No Additional Inference Latency
When deployed in production, we can explicitly compute and store \(W = W_0 + BA\) and perform inference as usual. Note that both \(W_0\) and \(BA\) are in \(\mathbb{R}^{d \times k}\). When we need to switch to another downstream task, we can recover \(W_0\) by subtracting \(BA\) and then adding a different \(B'A'\), a quick operation with very little memory overhead. Critically, this guarantees that we do not introduce any additional latency during inference compared to a fine-tuned model by construction.
13.1.4.2 Applying LoRA to Transformer
In principle, we can apply LoRA to any subset of weight matrices in a neural network to reduce the number of trainable parameters. In the Transformer architecture, there are four weight matrices in the self-attention module \((W_q, W_k, W_v, W_o)\) and two in the MLP module. We treat \(W_q\) (or \(W_k\), \(W_v\)) as a single matrix of dimension \(d_{model} \times d_{model}\), even though the output dimension is usually sliced into attention heads.
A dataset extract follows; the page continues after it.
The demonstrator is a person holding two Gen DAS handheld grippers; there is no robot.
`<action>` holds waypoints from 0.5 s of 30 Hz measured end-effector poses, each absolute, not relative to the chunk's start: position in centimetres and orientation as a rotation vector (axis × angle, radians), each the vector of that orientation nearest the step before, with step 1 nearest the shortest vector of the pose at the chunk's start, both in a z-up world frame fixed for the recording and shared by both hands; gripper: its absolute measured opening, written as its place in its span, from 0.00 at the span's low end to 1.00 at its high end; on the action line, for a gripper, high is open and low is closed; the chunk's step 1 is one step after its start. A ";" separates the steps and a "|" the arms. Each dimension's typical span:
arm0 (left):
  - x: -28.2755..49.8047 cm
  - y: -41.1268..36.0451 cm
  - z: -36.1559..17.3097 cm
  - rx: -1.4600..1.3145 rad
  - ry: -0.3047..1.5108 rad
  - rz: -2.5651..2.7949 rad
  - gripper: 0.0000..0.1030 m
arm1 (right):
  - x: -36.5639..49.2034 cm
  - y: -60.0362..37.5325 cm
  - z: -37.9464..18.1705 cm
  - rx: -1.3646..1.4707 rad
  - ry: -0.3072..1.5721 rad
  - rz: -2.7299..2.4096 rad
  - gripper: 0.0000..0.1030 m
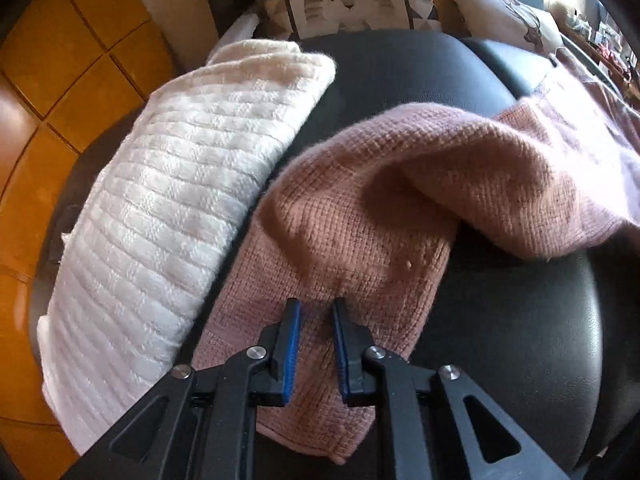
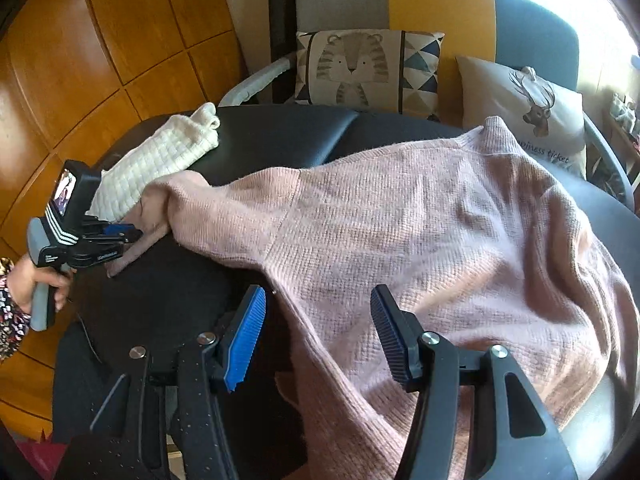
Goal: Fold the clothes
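Across the black padded counter (image 2: pixel 280 128) your pink knit sweater (image 2: pixel 420 224) lies spread, its body under your right hand-held gripper (image 2: pixel 318 336) and one sleeve (image 1: pixel 340 248) running out toward your left. That sleeve's long axis stretches from the body to its cuff end, which lies right below your left hand-held gripper (image 1: pixel 316 344). The left is clearly the nearer one to the sleeve; its blue pads (image 1: pixel 290 352) stand a narrow gap apart just over the knit, and you hold nothing between them that I can see. Your right hand-held gripper stands wide apart above the sweater's near edge, empty as well. My judgement is that the sleeve wants folding back along its length onto the body. Just beside the sleeve, on its far side, lies a folded white knit garment (image 1: pixel 168 208). Behind the counter stand a tiger-print cushion (image 2: pixel 368 68) and a deer-print cushion (image 2: pixel 528 116) on chairs, with wooden panelling (image 2: pixel 100 48) to the left.
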State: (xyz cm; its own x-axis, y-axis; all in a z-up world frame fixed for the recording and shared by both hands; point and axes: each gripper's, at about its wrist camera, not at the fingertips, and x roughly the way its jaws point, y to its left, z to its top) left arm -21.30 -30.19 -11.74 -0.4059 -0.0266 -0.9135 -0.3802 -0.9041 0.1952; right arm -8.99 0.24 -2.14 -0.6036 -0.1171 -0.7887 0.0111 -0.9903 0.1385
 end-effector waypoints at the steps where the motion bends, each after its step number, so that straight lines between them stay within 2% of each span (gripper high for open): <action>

We limit our study to only adapting the attention weights for downstream tasks and freeze the MLP modules (so they are not trained in downstream tasks) both for simplicity and parameter-efficiency.We further study the effect on adapting different types of attention weight matrices in a Transformer in Section 7.1. We leave the empirical investigation of adapting the MLP layers, LayerNorm layers, and biases to a future work.
Practical Benefits and Limitations
The most significant benefit comes from the reduction in memory and storage usage. For a large Transformer trained with Adam, we reduce that VRAM usage by up to 2/3 if \(r \ll d_{model}\) as we do not need to store the optimizer states for the frozen parameters.
LoRA also has its limitations. For example, it is not straightforward to batch inputs to different tasks with different A and B in a single forward pass, if one chooses to absorb A and B into W to eliminate additional inference latency. Though it is possible to not merge the weights and dynamically choose the LoRA modules to use for samples in a batch for scenarios where latency is not critical.
13.1.5 Empirical Experiments
13.1.6 Related Works
Transformer Language Models
13.1.7 Understanding the Low-Rank Updates
13.1.8 Conclusion and Future Work
Fine-tuning enormous language models is prohibitively expensive in terms of the hardware required and the storage/switching cost for hosting independent instances for different tasks. We propose LoRA, an efficient adaptation strategy that neither introduces inference latency nor reduces input sequence length while retaining high model quality.
Importantly, it allows for quick task-switching when deployed as a service by sharing the vast majority of the model parameters. While we focused on Transformer language models, the proposed principles are generally applicable to any neural networks with dense layers.
There are many directions for future works:
LoRA can be combined with other efficient adaptation methods, potentially providing orthogonal improvement.
The mechanism behind fine-tuning or LoRA is far from clear – how are features learned during pre-training transformed to do well on downstream tasks? We believe that LoRA makes it more tractable to answer this than full finetuning.
We mostly depend on heuristics to select the weight matrices to apply LoRA to. Are there more principled ways to do it?
Finally, the rank-deficiency of \(\Delta W\) suggests that \(W\) could be rank-deficient as well, which can also be a source of inspiration for future works.